In the Noor dataset, there were 11 records that had missing values. These records were removed from the dataset, reducing the total number of records from 600 to 589. While the Cleveland dataset was transformed from multi-class classification to binary classification, the Noor dataset set initially had two labels for the target class. As a result, the dataset only contained the values 0 and 1 for the diagnosis attribute, where 0 represents the absence of heart disease and 1 represents the presence of heart disease. After removing missing values, the distribution of the 589 records for the “Num” attribute showed 332 records with a value of “0” (absence of heart disease) and 257 records with a value of “1” (presence of heart disease).

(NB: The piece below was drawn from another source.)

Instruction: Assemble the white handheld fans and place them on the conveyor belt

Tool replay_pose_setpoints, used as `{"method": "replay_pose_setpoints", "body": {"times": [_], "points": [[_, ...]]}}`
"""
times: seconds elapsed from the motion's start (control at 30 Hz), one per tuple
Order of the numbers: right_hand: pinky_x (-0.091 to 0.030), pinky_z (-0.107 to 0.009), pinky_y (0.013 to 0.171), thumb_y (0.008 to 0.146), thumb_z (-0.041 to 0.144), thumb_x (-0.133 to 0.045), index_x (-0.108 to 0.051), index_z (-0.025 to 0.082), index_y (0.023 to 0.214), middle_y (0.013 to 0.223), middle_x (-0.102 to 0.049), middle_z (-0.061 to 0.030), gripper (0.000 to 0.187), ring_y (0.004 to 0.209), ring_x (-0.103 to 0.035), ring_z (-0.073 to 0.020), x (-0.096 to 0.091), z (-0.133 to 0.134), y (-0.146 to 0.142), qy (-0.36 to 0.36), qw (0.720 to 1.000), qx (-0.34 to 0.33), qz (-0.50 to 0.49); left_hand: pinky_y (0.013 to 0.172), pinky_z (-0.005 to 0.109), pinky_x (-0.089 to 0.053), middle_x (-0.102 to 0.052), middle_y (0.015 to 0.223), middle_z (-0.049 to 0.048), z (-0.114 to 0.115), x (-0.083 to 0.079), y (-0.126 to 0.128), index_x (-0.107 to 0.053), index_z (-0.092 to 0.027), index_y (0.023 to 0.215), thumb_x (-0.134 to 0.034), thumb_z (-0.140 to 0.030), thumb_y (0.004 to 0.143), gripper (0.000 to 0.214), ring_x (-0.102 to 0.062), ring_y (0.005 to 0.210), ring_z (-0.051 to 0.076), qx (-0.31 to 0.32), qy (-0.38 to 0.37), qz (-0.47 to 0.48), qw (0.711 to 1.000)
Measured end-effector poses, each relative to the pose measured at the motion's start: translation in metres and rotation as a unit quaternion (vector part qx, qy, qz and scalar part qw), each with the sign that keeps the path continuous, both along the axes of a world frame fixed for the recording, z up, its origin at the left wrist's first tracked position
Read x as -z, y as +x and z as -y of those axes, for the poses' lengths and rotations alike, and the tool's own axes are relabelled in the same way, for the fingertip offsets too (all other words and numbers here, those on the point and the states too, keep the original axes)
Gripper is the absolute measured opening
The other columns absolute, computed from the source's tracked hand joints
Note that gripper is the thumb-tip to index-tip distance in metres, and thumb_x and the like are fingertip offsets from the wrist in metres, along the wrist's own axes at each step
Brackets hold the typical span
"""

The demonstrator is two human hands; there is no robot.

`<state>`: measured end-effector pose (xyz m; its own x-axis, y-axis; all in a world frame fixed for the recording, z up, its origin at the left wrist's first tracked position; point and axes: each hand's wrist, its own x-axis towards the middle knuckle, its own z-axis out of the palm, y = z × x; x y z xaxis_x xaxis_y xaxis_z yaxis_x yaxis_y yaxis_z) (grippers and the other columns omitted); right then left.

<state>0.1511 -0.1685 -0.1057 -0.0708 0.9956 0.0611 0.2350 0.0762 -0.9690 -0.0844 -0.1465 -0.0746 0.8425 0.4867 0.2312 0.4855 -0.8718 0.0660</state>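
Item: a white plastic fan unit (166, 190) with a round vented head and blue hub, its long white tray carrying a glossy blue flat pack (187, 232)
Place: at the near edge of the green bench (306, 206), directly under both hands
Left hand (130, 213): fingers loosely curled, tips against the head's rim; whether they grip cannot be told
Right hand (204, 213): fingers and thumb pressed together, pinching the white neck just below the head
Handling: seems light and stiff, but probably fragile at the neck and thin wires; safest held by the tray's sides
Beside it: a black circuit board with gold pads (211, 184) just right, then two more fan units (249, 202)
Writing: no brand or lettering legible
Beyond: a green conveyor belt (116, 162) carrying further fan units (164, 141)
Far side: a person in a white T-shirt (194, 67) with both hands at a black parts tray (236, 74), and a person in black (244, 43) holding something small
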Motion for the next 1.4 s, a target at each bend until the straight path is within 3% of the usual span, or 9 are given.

Ensemble-Based Learning Model

There are various data mining algorithms that can be used for modeling, such as the Bayes’ functions, meta, lazy, tree, and rule families. In this paper, we employed effective data mining algorithms to present a predictive model. To choose the best classifiers, we assessed the models on a development set, which is a common practice in data mining. Approximately 10% of the data were randomly selected as our development set. Thereafter, several classification algorithms, including Naïve Bayes and Bayesian network (Bayes family), support vector machine, multi-layer perceptron, and logistic regression (functions family), K-Star, IBK, and KNN (lazy family), decision table (rule family), and decision stump, J-48, and random tree (tree family) were experimented. These algorithms were chosen from a pool of over 40 algorithms due to their outstanding performance. Notably, we decided to include at least one algorithm from each family of classifiers to determine the optimal method within each family. All experiments were conducted using Python programming language based on scikit-learn tools. For detailed information about the mentioned algorithms, please refer to Han et al. [23], as their detailed explanations go beyond the scope of this paper.

While each classification algorithm was evaluated, the plan of combining these individual classifiers seemed beneficial. To accomplish this, the ensemble learning method was employed. Ensemble learning classifiers merge individual classifiers to classify new instances while the diversity and accuracy of classifiers are the essential requirements for combining different methods. Diverse methods produce varied outcomes when applied to new inputs, allowing the outputs to be combined to create improved classifiers. There are numerous approaches to construct ensembles with diverse classifiers. These approaches can be categorized into four levels such as classifier level, combination level, feature level, and data level [24, 25]. In the combination level, the focus is on developing different combiners while the classifier level leverages diverse base classifiers with distinct behavior. At the feature level, different subsets of features are employed, and dissimilar subsets of data are used at the data level [26, 27].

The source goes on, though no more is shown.